Yes, I will be doing the operations, but this way they will be atomic, which is exactly what we want. It complicates the implementation a little bit, but not by much. And the usage of it is actually very easy - it behaves just like a mutex, check out the new version of this patch. So in essence, all the user needs to know is "when I want to execute a sequence of operations, I need to lock this 'mutex'".

We should use either only Operation classes (no lambdas), or only lambdas (no Operation classes). Which to use eventually is up to debate, but currently everything is done with Operation classes, so we should stick with that for now (since the focus right now is removing TSC).

Agreed. The new version does not use lambdas any more.

A more "correct" solution seems to be to refactor the code so that the locking of the thread mutex always happens within the privileged thread, and avoid nesting the DoOperation calls. But this is not a trivial task, so It's best if we separate it from this CL.

I have considered making sure DoOperation calls do not nest, but this is not easy, since some operations (e.g. ReadMemory) are used from within other operations and are also external interfaces. So you would need two versions of them... So, right now, I chose to allow nesting of operations, but this is also not a new concept. Recursive mutexes exist exactly for this purpose, so you can think of this OperationLocker as a recursive mutex. In fact, the m_threads_mutex is a recursive mutex precisely because of this - you don't need a special version of functions for when you already hold the mutex.

Hm... where do we go from now? I'm happy with either of these versions (making big operations (without lamdas) or using operation mutexes) and can go with whichever you prefer. Or we can try to discuss this online to come up with some alternative... What do you think?

chaoren added inline comments.May 1 2015, 8:32 AM
source/Plugins/Process/Linux/NativeProcessLinux.cpp
2977 ↗(On Diff #24369)

I don't think we can separate the two things.. The Resume operation was atomic (with respect to the m_threads list) before this change, so if we made it non-atomic now, it would be a step backwards. The reason why it did not deadlock before was because the events were just queued and not executed immediately. This way, waitpid could happen while you are processing the event, but not while you are queueing them. Then, the waitpid would queue some events of it's own, which would get processed after the Resume events, so _in theory_ everything was nice and serialized. It was a very clever design, but it was easy to get things wrong (e.g. processing of waitpid had the queue events which were "correct" no matter what events were queued before or after it. And it could not depend on the state of the threads to help it determine the correct sequence of events because the threads' state could change before its events got a chance to execute).

Ah, then I didn't understand correctly. Sorry, please forget everything I said about a separate CL for atomicity.

I have considered making sure DoOperation calls do not nest, but this is not easy, since some operations (e.g. ReadMemory) are used from within other operations and are also external interfaces.
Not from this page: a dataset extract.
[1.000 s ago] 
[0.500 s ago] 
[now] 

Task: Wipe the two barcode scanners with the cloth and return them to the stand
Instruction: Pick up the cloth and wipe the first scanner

So you would need two versions of them...

I don't have an issue with nesting DoOperation's in and of itself, but in the specific case of NPL::Resume, there's already a ResumeOperation that supposedly implements NPL::Resume, I was thinking of moving the bulk of NPL::Resume (that involves locking the thread mutex) into the already existing ResumeOperation.

Could we make m_operation_mutex accessible from NPL? And make Handle{Signal, Wait} trylock m_operation_mutex before proceeding (and skip if the trylock fails). Since the operations will be synchronous, it doesn't seem like we'll be needing it in DoOperation either.
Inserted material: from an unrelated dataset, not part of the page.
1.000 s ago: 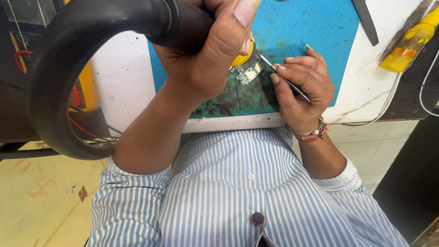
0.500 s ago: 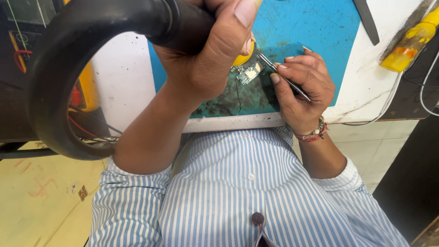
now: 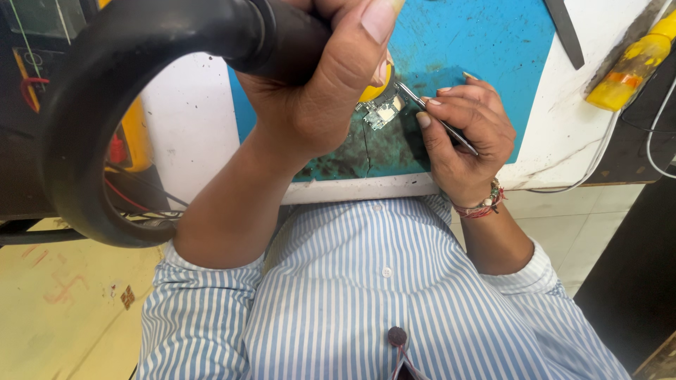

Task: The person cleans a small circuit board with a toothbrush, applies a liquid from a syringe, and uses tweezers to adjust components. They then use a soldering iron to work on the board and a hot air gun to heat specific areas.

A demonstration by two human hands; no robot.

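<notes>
A thick black hose handle (image 3: pixel 282 39) is gripped by the left hand (image 3: pixel 331 84), fingers wrapped tight around it; its yellow nozzle tip (image 3: pixel 373 91) is held just above a small circuit board (image 3: pixel 380 111); the board lies on the darkened near part of a blue work mat (image 3: pixel 479 42); thin metal tweezers (image 3: pixel 436 119) are pinched between thumb and fingers of the right hand (image 3: pixel 465 141), tips pointed at the board; whether the tips touch it cannot be told; a yellow bottle (image 3: pixel 630 67) lies well apart on the white table (image 3: pixel 190 112); a beaded bracelet (image 3: pixel 482 207) is worn on the right wrist.
</notes>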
Or we can try to discuss this online to come up with some alternative... What do you think?

Yes, please. The communication latency is really making this take longer than necessary.

chaoren accepted this revision.May 1 2015, 11:22 AM
chaoren edited edge metadata.

LGTM. Sorry it took this long.

source/Plugins/Process/Linux/NativeProcessLinux.cpp
3047 ↗(On Diff #24692)

This is so much nicer.

This revision is now accepted and ready to land.May 1 2015, 11:22 AM
This revision was automatically updated to reflect the committed changes.